# Exercise aim
Write the data out again, word for word.

# Provided data
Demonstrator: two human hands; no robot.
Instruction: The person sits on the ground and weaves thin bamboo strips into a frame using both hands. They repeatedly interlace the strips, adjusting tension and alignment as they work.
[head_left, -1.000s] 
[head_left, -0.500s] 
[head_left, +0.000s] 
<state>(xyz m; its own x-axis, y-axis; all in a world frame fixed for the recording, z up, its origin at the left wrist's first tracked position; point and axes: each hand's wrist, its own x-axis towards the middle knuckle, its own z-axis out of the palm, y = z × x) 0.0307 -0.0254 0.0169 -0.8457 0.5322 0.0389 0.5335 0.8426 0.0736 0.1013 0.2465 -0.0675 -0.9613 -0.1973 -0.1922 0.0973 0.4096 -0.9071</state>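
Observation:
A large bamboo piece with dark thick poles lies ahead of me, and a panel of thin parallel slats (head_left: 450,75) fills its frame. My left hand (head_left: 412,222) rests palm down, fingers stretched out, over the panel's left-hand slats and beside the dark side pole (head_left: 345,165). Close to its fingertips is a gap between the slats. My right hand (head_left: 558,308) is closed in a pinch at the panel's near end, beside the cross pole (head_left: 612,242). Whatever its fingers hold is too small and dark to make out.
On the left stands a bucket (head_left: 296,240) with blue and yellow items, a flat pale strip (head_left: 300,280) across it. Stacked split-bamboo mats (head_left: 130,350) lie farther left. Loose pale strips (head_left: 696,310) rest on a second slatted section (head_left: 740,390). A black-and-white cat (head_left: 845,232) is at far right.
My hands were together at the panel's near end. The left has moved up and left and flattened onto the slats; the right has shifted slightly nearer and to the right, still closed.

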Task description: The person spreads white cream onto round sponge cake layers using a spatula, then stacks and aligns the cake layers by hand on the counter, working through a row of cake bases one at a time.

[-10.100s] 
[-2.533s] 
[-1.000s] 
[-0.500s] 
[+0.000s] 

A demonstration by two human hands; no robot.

# Solution for this problem
Demonstrator: two human hands; no robot.
Instruction: The person sits on the ground and weaves thin bamboo strips into a frame using both hands. They repeatedly interlace the strips, adjusting tension and alignment as they work.
[head_left, -1.000s] 
[head_left, -0.500s] 
[head_left, +0.000s] 
<state>(xyz m; its own x-axis, y-axis; all in a world frame fixed for the recording, z up, its origin at the left wrist's first tracked position; point and axes: each hand's wrist, its own x-axis towards the middle knuckle, its own z-axis out of the palm, y = z × x) 0.0307 -0.0254 0.0169 -0.8457 0.5322 0.0389 0.5335 0.8426 0.0736 0.1013 0.2465 -0.0675 -0.9613 -0.1973 -0.1922 0.0973 0.4096 -0.9071</state>
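Observation:
A large bamboo piece with dark thick poles lies ahead of me, and a panel of thin parallel slats (head_left: 450,75) fills its frame. My left hand (head_left: 412,222) rests palm down, fingers stretched out, over the panel's left-hand slats and beside the dark side pole (head_left: 345,165). Close to its fingertips is a gap between the slats. My right hand (head_left: 558,308) is closed in a pinch at the panel's near end, beside the cross pole (head_left: 612,242). Whatever its fingers hold is too small and dark to make out.
On the left stands a bucket (head_left: 296,240) with blue and yellow items, a flat pale strip (head_left: 300,280) across it. Stacked split-bamboo mats (head_left: 130,350) lie farther left. Loose pale strips (head_left: 696,310) rest on a second slatted section (head_left: 740,390). A black-and-white cat (head_left: 845,232) is at far right.
My hands were together at the panel's near end. The left has moved up and left and flattened onto the slats; the right has shifted slightly nearer and to the right, still closed.
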
Task description: The person spreads white cream onto round sponge cake layers using a spatula, then stacks and aligns the cake layers by hand on the counter, working through a row of cake bases one at a time.

[-10.100s] 
[-2.533s] 
[-1.000s] 
[-0.500s] 
[+0.000s] 

A demonstration by two human hands; no robot.

This brings the exercise to completion.